▶ **Description of the task**
Only one portion of the data is to be written out: from the line bearing "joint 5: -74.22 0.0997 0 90" through the line bearing "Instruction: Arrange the". Write it exactly as it appears.

Dataset excerpts
########################################

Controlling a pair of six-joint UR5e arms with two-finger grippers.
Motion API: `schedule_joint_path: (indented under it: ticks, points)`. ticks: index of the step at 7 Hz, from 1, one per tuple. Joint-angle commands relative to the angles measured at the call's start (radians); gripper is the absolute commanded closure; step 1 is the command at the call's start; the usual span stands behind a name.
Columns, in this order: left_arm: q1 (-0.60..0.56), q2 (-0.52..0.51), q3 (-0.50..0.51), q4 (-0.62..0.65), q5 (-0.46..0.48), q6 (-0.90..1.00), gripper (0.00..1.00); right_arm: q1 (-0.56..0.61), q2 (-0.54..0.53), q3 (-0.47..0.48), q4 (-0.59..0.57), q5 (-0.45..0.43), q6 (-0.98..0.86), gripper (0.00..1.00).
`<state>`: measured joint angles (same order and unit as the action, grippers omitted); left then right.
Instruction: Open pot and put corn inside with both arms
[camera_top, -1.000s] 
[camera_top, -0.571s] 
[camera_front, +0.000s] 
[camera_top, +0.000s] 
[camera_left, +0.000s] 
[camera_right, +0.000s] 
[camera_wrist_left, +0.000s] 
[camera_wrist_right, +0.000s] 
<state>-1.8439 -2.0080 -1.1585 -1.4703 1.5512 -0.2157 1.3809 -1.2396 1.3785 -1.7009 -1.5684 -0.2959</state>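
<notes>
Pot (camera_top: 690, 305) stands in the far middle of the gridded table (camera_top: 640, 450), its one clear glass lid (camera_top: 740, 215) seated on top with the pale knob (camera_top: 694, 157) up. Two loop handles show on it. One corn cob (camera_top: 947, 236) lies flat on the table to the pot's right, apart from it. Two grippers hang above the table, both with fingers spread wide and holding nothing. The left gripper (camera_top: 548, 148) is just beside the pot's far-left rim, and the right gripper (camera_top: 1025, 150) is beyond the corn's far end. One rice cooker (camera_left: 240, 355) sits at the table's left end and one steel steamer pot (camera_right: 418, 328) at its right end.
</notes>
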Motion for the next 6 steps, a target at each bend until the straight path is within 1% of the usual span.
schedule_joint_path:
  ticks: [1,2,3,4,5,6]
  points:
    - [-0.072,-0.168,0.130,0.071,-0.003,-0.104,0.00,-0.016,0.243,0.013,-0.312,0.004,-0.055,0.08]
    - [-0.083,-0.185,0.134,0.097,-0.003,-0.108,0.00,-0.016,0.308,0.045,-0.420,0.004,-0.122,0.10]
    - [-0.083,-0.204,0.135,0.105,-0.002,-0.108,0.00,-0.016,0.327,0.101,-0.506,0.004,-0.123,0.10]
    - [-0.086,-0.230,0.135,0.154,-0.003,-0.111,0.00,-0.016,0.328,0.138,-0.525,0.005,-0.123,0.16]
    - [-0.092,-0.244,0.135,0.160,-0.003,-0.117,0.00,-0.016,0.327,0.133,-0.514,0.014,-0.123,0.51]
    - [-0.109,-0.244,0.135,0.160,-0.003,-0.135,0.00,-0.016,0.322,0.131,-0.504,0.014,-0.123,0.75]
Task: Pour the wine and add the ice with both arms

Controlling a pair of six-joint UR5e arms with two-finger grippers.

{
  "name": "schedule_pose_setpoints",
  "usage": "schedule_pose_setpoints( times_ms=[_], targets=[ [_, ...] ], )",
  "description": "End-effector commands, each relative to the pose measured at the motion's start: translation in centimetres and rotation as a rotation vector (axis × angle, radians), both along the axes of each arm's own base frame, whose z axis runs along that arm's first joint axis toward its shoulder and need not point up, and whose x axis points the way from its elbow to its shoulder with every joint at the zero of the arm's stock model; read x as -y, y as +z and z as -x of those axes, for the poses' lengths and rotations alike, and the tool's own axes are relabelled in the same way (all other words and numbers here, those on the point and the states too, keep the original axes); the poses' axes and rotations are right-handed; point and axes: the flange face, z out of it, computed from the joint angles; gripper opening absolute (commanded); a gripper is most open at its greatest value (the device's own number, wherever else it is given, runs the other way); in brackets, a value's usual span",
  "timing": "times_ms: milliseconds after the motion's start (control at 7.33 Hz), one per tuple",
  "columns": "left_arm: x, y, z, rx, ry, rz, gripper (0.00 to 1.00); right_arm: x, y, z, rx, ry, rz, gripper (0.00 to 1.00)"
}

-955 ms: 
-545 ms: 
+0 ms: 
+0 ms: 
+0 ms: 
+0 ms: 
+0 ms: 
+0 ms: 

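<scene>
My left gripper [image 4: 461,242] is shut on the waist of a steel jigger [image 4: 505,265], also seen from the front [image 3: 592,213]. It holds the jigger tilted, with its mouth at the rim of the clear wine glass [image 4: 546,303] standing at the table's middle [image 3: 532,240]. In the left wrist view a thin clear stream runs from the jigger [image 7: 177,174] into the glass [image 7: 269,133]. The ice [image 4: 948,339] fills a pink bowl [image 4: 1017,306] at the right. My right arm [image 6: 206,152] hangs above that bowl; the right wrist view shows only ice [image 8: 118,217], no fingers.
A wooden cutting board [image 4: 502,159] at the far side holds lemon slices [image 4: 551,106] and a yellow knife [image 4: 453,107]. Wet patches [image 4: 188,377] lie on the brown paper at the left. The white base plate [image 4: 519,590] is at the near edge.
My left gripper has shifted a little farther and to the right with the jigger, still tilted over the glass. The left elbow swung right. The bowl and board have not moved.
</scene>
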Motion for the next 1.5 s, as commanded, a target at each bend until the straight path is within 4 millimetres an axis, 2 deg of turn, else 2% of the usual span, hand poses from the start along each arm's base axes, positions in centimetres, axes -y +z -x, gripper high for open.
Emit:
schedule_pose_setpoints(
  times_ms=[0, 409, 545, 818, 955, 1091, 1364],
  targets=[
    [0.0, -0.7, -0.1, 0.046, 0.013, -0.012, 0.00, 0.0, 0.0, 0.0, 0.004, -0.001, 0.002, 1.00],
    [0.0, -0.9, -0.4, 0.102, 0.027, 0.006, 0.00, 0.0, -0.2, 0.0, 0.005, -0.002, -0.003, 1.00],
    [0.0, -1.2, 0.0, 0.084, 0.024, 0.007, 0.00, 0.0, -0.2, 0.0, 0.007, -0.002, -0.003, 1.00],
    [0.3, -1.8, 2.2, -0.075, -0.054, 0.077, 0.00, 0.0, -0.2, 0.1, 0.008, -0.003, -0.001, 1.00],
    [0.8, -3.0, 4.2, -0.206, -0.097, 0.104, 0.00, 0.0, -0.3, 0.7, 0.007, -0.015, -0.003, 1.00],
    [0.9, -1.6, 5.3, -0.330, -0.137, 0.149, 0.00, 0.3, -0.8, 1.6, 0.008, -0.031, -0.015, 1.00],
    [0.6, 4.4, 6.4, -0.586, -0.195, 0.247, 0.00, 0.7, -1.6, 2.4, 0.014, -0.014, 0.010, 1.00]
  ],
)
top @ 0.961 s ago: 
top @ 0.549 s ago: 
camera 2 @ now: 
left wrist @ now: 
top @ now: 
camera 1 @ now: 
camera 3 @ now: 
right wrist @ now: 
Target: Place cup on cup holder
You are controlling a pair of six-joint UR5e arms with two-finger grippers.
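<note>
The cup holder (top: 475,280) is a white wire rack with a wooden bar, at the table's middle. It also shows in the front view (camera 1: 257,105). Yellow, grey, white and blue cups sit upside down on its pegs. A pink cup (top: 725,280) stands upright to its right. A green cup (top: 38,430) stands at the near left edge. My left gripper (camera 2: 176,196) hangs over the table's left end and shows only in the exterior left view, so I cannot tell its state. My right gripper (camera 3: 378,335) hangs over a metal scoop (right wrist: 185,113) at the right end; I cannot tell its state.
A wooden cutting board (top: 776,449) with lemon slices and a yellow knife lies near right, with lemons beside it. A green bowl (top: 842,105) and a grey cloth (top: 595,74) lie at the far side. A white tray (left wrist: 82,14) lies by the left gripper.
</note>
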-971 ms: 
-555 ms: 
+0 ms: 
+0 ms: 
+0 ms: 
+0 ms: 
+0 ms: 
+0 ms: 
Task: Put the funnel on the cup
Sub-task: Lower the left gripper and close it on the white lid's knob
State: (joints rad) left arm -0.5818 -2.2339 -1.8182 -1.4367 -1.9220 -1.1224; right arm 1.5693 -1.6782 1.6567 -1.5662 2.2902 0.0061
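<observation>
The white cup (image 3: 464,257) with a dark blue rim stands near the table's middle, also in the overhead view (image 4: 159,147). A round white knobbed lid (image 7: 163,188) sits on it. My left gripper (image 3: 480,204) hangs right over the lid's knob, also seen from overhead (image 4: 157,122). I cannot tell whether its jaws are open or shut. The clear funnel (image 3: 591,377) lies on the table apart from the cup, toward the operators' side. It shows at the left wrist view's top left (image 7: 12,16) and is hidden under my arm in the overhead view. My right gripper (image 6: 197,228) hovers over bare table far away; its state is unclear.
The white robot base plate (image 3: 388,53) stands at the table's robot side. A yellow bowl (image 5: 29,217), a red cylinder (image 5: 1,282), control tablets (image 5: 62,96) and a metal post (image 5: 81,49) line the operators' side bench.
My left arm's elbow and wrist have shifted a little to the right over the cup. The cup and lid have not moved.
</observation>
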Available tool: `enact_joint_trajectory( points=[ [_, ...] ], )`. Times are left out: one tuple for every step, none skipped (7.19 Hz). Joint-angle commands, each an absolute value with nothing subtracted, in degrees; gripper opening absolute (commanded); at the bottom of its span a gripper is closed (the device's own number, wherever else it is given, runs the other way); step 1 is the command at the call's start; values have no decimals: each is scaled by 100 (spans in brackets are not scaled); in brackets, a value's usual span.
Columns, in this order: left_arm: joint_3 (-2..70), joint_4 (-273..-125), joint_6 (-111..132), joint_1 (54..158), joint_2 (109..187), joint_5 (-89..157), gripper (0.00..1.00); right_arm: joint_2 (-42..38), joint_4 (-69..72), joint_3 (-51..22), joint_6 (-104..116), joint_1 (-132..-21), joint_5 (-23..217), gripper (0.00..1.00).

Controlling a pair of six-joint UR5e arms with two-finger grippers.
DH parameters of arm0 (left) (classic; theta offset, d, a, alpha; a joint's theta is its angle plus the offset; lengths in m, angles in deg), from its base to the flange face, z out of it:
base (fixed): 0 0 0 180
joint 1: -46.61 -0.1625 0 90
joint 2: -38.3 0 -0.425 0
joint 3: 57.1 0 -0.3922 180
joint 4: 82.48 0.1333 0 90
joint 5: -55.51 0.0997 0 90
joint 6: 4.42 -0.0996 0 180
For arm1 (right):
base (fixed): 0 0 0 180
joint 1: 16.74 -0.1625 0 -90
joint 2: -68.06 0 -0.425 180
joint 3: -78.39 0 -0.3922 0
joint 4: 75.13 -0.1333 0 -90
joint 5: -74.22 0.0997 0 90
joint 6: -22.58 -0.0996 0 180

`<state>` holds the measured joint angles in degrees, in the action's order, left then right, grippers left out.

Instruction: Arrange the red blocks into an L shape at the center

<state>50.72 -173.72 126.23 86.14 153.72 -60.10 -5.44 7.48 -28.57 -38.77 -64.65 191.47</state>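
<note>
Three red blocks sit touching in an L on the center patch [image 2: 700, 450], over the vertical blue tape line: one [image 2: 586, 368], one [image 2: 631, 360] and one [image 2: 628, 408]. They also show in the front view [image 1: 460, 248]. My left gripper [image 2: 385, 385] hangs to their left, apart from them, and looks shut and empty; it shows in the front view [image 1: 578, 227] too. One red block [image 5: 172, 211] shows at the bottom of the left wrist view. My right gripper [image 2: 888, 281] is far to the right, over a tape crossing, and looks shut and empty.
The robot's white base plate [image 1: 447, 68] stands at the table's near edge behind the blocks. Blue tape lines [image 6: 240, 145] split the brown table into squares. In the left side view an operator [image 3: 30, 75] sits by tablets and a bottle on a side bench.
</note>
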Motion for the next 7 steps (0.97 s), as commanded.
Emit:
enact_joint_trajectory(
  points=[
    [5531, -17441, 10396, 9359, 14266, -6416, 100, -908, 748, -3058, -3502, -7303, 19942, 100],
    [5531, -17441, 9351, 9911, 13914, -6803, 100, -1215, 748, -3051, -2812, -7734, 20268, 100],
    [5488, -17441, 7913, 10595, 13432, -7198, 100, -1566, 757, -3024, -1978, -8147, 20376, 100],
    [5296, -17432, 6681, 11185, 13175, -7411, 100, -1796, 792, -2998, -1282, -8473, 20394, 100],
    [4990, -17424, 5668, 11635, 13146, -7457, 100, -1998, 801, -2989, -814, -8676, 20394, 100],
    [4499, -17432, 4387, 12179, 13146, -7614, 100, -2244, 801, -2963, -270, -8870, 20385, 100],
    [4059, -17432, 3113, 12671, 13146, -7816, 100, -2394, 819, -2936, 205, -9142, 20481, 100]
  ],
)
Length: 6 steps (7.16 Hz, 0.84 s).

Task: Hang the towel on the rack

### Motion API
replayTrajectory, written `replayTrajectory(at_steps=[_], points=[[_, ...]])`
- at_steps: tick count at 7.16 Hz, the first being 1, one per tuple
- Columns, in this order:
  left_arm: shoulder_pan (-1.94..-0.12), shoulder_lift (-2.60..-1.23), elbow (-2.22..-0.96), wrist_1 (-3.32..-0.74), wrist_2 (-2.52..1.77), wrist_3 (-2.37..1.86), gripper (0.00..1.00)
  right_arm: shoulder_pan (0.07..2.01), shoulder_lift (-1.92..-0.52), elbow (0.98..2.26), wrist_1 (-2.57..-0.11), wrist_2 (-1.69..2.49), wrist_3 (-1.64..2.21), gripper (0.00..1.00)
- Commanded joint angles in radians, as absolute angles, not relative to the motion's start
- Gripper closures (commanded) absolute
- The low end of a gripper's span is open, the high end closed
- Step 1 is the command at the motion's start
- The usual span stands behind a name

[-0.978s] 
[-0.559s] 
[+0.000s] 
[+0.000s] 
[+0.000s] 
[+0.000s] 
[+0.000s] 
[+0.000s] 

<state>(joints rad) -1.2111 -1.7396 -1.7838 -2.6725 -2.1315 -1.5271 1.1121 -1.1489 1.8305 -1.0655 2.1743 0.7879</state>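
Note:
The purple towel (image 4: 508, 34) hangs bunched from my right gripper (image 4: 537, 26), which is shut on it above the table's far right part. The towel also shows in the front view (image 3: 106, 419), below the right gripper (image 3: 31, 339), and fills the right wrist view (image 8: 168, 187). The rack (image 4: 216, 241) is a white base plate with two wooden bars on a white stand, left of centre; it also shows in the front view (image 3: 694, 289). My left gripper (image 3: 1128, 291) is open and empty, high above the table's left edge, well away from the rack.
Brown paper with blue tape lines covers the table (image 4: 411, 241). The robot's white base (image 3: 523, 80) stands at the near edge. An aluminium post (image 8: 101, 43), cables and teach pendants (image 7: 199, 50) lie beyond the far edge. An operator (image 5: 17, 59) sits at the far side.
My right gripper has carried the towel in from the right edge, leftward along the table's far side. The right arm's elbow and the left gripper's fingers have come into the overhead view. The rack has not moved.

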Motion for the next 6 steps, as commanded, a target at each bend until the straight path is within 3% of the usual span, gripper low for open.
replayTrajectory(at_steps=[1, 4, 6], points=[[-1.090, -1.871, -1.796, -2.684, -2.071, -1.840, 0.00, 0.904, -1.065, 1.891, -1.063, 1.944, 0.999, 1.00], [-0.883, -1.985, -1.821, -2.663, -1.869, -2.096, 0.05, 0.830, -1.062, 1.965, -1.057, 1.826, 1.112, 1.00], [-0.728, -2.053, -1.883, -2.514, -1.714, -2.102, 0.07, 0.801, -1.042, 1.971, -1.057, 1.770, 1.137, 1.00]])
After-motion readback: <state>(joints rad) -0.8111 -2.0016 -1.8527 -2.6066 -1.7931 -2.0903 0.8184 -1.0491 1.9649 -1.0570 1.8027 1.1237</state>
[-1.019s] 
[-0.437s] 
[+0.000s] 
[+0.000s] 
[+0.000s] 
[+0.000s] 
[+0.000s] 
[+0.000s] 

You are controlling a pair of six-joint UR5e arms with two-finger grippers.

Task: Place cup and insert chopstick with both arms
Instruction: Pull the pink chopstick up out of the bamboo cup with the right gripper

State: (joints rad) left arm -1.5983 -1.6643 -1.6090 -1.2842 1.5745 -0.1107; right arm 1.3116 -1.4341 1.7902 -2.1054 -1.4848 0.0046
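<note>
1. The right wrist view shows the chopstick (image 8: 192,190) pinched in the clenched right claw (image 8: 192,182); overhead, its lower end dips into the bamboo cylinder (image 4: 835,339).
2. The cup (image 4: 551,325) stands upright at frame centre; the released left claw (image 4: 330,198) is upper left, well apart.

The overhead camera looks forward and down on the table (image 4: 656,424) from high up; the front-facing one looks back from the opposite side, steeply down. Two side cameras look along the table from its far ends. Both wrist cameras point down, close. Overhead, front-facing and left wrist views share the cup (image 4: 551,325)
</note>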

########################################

▶ **Answer section**
joint 5: -74.22 0.0997 0 90
joint 6: -22.58 -0.0996 0 180

`<state>` holds the measured joint angles in degrees, in the action's order, left then right, grippers left out.

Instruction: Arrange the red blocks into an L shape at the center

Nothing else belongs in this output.